== Exercise objective ==
Transcribe every entry exactly; the images stay out.

(Data to use)

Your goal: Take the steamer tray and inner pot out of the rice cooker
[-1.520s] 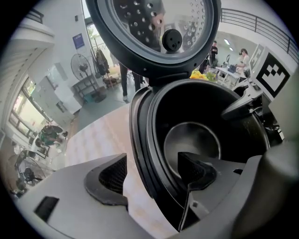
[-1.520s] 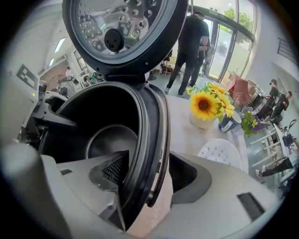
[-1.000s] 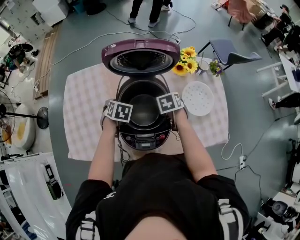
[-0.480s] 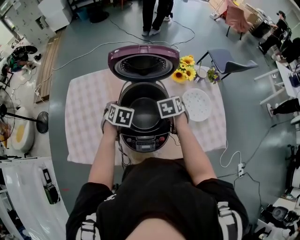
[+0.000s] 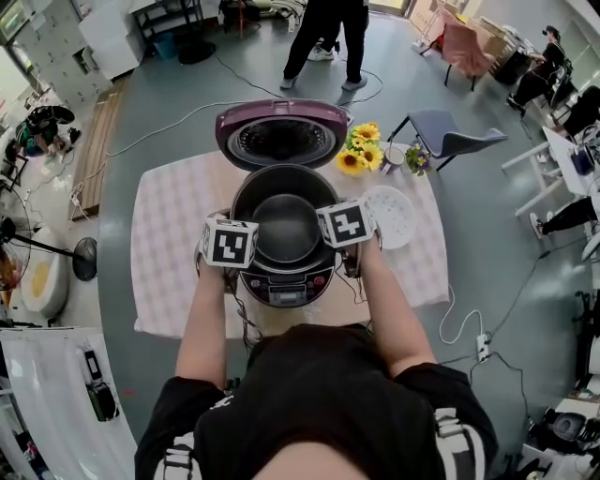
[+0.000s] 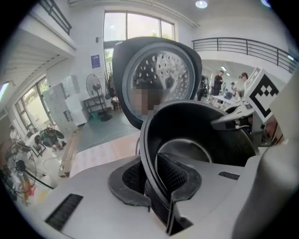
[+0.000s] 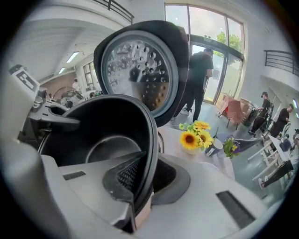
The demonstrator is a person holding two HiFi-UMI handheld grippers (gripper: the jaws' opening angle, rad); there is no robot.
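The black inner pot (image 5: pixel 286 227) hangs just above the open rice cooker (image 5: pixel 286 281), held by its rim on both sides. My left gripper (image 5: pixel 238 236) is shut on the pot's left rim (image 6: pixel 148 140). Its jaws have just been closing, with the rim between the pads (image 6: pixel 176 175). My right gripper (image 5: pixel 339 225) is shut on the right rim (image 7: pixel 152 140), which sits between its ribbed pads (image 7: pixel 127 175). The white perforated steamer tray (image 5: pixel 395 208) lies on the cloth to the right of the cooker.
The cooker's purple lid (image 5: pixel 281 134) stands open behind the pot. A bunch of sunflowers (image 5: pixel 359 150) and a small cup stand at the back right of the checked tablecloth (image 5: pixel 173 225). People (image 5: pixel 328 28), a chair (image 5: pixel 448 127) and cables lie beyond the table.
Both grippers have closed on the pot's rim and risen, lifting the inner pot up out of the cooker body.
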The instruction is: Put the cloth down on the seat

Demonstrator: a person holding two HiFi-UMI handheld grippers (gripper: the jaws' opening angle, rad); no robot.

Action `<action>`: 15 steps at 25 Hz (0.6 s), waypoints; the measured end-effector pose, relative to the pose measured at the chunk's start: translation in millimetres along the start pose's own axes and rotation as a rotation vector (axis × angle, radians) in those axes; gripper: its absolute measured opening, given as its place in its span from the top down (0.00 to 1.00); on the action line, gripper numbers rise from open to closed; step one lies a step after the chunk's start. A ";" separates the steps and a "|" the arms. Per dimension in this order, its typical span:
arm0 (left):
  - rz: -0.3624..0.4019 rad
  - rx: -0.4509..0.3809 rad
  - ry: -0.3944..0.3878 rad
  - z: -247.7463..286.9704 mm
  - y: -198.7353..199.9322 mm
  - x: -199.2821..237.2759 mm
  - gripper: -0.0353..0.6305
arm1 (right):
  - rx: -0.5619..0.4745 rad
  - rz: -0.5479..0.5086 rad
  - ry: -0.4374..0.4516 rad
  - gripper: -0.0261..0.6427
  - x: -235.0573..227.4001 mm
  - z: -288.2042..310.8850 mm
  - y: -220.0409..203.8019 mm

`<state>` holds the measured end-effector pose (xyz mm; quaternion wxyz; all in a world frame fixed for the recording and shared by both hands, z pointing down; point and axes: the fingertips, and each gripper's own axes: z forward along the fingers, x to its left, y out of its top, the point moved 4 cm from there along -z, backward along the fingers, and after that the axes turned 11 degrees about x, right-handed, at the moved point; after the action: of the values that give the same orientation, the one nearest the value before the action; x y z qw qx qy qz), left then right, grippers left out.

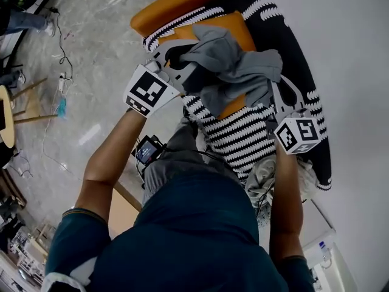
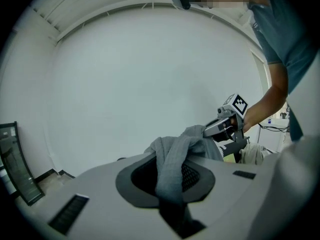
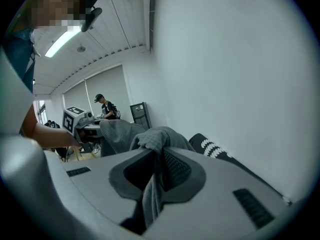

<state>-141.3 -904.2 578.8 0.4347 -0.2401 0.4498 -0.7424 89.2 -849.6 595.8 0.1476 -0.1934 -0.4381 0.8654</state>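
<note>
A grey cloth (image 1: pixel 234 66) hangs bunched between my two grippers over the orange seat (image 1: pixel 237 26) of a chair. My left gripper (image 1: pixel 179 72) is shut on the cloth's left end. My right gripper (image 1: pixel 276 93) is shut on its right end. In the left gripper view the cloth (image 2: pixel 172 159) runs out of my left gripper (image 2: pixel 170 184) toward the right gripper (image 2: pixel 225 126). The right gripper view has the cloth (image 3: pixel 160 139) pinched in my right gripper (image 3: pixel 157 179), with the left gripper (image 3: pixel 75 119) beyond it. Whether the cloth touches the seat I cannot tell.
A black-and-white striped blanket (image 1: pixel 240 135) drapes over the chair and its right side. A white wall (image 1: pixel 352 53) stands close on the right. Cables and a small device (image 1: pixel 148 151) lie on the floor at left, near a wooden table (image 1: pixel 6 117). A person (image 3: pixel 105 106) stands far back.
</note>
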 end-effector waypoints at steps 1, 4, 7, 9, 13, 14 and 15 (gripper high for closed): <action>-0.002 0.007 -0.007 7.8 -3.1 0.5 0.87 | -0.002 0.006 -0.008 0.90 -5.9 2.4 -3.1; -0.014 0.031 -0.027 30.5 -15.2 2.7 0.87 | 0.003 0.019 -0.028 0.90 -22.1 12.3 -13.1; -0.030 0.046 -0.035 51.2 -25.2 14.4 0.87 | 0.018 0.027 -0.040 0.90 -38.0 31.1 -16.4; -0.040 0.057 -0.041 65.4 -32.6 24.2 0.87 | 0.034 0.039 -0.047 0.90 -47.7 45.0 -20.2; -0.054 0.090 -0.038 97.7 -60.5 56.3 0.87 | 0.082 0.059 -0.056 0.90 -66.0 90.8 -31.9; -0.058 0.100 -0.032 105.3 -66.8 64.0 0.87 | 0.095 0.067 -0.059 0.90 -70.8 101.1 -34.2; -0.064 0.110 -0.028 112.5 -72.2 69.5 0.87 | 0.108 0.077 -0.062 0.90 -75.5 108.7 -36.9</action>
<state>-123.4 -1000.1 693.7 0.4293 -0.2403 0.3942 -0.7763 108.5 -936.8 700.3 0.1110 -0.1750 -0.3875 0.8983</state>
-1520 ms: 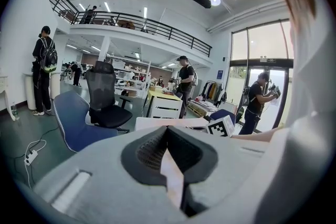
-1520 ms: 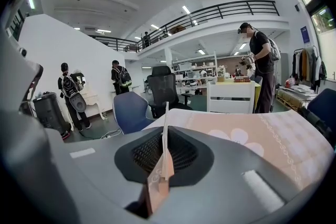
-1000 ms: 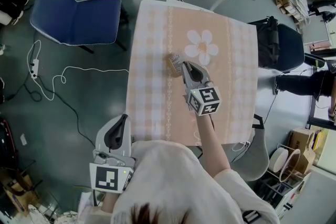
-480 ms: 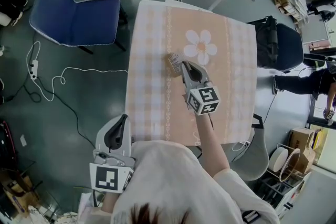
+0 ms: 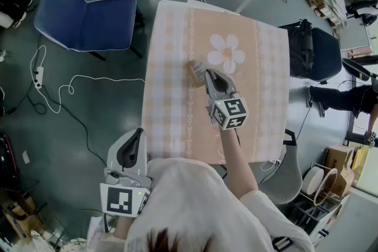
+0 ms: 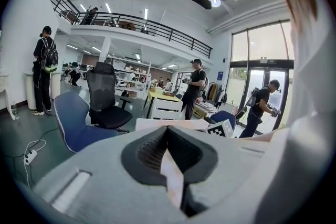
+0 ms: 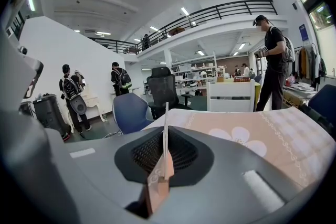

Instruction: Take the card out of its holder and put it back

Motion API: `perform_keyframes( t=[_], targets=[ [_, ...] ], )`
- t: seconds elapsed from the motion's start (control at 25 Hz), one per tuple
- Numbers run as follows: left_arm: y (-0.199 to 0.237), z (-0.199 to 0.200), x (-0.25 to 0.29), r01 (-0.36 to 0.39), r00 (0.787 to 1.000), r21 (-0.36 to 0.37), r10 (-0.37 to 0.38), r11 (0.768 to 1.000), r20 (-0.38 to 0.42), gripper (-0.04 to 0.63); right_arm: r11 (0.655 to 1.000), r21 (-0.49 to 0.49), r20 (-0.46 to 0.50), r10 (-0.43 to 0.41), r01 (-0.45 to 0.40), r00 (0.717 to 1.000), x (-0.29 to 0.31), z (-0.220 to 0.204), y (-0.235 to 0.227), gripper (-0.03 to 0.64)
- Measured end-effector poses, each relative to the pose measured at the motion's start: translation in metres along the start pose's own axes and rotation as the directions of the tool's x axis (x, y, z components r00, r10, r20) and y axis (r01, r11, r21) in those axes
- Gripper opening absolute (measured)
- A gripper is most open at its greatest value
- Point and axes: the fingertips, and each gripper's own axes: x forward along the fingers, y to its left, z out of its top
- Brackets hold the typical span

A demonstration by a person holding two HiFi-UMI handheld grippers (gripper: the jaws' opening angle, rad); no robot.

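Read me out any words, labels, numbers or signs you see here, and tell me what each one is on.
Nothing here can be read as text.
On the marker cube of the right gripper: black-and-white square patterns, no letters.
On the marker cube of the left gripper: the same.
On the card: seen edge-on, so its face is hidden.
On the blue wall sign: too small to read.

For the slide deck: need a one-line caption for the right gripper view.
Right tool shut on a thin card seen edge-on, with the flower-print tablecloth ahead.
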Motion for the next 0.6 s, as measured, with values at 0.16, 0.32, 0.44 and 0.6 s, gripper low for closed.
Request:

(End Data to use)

== Finished exercise ==
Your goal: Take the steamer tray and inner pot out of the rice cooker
[-1.520s] 
[-1.520s] 
[-1.000s] 
[-0.480s] 
[+0.000s] 
[+0.000s] 
[+0.000s] 
The demonstrator is a person holding two HiFi-UMI handheld grippers (gripper: the jaws' opening angle, rad); there is no robot.
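The black inner pot (image 5: pixel 286 227) hangs just above the open rice cooker (image 5: pixel 286 281), held by its rim on both sides. My left gripper (image 5: pixel 238 236) is shut on the pot's left rim (image 6: pixel 148 140). Its jaws have just been closing, with the rim between the pads (image 6: pixel 176 175). My right gripper (image 5: pixel 339 225) is shut on the right rim (image 7: pixel 152 140), which sits between its ribbed pads (image 7: pixel 127 175). The white perforated steamer tray (image 5: pixel 395 208) lies on the cloth to the right of the cooker.
The cooker's purple lid (image 5: pixel 281 134) stands open behind the pot. A bunch of sunflowers (image 5: pixel 359 150) and a small cup stand at the back right of the checked tablecloth (image 5: pixel 173 225). People (image 5: pixel 328 28), a chair (image 5: pixel 448 127) and cables lie beyond the table.
Both grippers have closed on the pot's rim and risen, lifting the inner pot up out of the cooker body.
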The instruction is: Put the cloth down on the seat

Demonstrator: a person holding two HiFi-UMI handheld grippers (gripper: the jaws' opening angle, rad); no robot.

Action `<action>`: 15 steps at 25 Hz (0.6 s), waypoints; the measured end-effector pose, relative to the pose measured at the chunk's start: translation in millimetres along the start pose's own axes and rotation as a rotation vector (axis × angle, radians) in those axes; gripper: its absolute measured opening, given as its place in its span from the top down (0.00 to 1.00); on the action line, gripper numbers rise from open to closed; step one lies a step after the chunk's start. A ";" separates the steps and a "|" the arms. Per dimension in this order, its typical span:
arm0 (left):
  - rz: -0.3624..0.4019 rad
  - rx: -0.4509..0.3809 rad
  - ry: -0.3944..0.3878 rad
  - z: -247.7463..286.9704 mm
  - y: -198.7353..199.9322 mm
  - x: -199.2821..237.2759 mm
  - gripper: -0.0353..0.6305
arm1 (right):
  - rx: -0.5619..0.4745 rad
  - rz: -0.5479..0.5086 rad
  - ry: -0.4374..0.4516 rad
  - gripper: -0.0261..0.6427
  - x: -235.0573..227.4001 mm
  - z: -288.2042..310.8850 mm
  - y: -220.0409..203.8019 mm

`<state>` holds the measured end-effector pose (xyz mm; quaternion wxyz; all in a world frame fixed for the recording and shared by both hands, z pointing down; point and axes: the fingertips, and each gripper's own axes: z forward along the fingers, x to its left, y out of its top, the point moved 4 cm from there along -z, backward along the fingers, and after that the axes turned 11 degrees about x, right-handed, at the moved point; after the action: of the values that give the same orientation, the one nearest the value before the action; x y z qw qx qy qz), left then right, grippers left out.


<state>-141.3 -904.2 578.8 0.4347 -0.2401 0.4498 -0.7424 89.2 -849.6 595.8 0.1476 -0.1934 -0.4381 0.8654</state>
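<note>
A grey cloth (image 1: pixel 234 66) hangs bunched between my two grippers over the orange seat (image 1: pixel 237 26) of a chair. My left gripper (image 1: pixel 179 72) is shut on the cloth's left end. My right gripper (image 1: pixel 276 93) is shut on its right end. In the left gripper view the cloth (image 2: pixel 172 159) runs out of my left gripper (image 2: pixel 170 184) toward the right gripper (image 2: pixel 225 126). The right gripper view has the cloth (image 3: pixel 160 139) pinched in my right gripper (image 3: pixel 157 179), with the left gripper (image 3: pixel 75 119) beyond it. Whether the cloth touches the seat I cannot tell.
A black-and-white striped blanket (image 1: pixel 240 135) drapes over the chair and its right side. A white wall (image 1: pixel 352 53) stands close on the right. Cables and a small device (image 1: pixel 148 151) lie on the floor at left, near a wooden table (image 1: pixel 6 117). A person (image 3: pixel 105 106) stands far back.
</note>
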 end-effector waypoints at steps 1, 4, 7, 9, 13, 14 and 15 (gripper high for closed): <action>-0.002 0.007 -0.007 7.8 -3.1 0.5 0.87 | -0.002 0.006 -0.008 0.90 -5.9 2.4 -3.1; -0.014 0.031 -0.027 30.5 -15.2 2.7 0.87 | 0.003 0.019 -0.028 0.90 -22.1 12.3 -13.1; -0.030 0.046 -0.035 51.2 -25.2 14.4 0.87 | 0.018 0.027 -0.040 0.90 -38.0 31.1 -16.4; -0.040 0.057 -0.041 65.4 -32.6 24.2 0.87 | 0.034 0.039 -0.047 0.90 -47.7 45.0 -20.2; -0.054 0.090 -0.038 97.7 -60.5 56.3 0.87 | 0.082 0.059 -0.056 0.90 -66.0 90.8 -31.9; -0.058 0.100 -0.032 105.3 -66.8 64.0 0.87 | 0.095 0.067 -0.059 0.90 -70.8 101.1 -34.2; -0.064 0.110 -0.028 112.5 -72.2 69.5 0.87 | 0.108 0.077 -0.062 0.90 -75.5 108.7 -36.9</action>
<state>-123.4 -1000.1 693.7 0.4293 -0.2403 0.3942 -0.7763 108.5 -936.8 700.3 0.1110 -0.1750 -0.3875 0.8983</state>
-1520 ms: 
-1520 ms: 
-1000 ms: 
-480 ms: 
+0 ms: 
+0 ms: 
+0 ms: 

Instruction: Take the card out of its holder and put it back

Motion API: `perform_keyframes( t=[_], targets=[ [_, ...] ], )`
- t: seconds elapsed from the motion's start (control at 25 Hz), one per tuple
- Numbers run as follows: left_arm: y (-0.199 to 0.237), z (-0.199 to 0.200), x (-0.25 to 0.29), r01 (-0.36 to 0.39), r00 (0.787 to 1.000), r21 (-0.36 to 0.37), r10 (-0.37 to 0.38), r11 (0.768 to 1.000), r20 (-0.38 to 0.42), gripper (-0.04 to 0.63); right_arm: r11 (0.655 to 1.000), r21 (-0.49 to 0.49), r20 (-0.46 to 0.50), r10 (-0.43 to 0.41), r01 (-0.45 to 0.40), r00 (0.717 to 1.000), x (-0.29 to 0.31), z (-0.220 to 0.204), y (-0.235 to 0.227), gripper (-0.03 to 0.64)
- Measured end-effector poses, each relative to the pose measured at the motion's start: translation in metres along the start pose's own axes and rotation as the directions of the tool's x axis (x, y, z components r00, r10, r20) and y axis (r01, r11, r21) in those axes
- Gripper opening absolute (measured)
- A gripper is most open at its greatest value
- Point and axes: the fingertips, and each gripper's own axes: x forward along the fingers, y to its left, z out of its top
- Brackets hold the typical span

A demonstration by a person holding two HiFi-UMI handheld grippers (gripper: the jaws' opening angle, rad); no robot.

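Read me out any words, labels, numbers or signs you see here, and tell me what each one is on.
Nothing here can be read as text.
On the marker cube of the right gripper: black-and-white square patterns, no letters.
On the marker cube of the left gripper: the same.
On the card: seen edge-on, so its face is hidden.
On the blue wall sign: too small to read.

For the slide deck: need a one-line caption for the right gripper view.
Right tool shut on a thin card seen edge-on, with the flower-print tablecloth ahead.
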Motion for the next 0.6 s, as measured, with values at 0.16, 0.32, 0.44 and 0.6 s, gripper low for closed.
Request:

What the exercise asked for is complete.